Note: this is an opinionated post I wrote to try and understand my own thinking. I welcome opinions. My own as held here are subject to change.
I don’t think teams should standardise on using git rebase. I think it’s a fantastic idea in theory, but most teams shouldn’t use it.
This is fine if you’re merging PRs every 4 hours - but the moment you’re doing things that take even a day or two, you lose context and it’s hard to redo conflict. This gets much worse if you’re doing feature branches. Often, a few different developers are working on a feature branch and it’s one developer who is responsible for rebasing on main every few hours. But that developer might not always have context for the (large!) changes that are coming in. I don’t think developers should be given the power to lose history in a workflow that involves multiple people.
Rebase optimises for code preservation - but with Claude code and the ilk, code generation is cheap. We should be optimising for reduced code management time instead.
Since a merge commit is a new commit, you can run precommit hooks and other validators and confirm that your merge works as intended.
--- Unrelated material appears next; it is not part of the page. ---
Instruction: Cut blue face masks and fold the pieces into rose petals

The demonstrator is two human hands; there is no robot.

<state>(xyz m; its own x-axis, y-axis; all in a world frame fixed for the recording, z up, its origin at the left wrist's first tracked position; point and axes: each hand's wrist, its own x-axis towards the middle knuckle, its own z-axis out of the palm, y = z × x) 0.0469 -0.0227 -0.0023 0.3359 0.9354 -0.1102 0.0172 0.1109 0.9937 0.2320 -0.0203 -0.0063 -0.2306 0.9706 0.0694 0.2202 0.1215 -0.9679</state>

That’s not true for rebase (precommit doesn’t run after every conflict fixed). It’s hard to fix conflicts correctly when you have 112 commits in one branch and 52 commits in the other and they touch a lot of the same services. (This commit flow seems to be normal for teams heavily relying on codegen practices!). What this means is that you’ll often have a commit at the end anyway that “fixes something” - yes you could track down what commit the issue originated from and do a fixup, but how likely are you to to this at 8pm before your kid’s birthday party and you want to just get the PR in?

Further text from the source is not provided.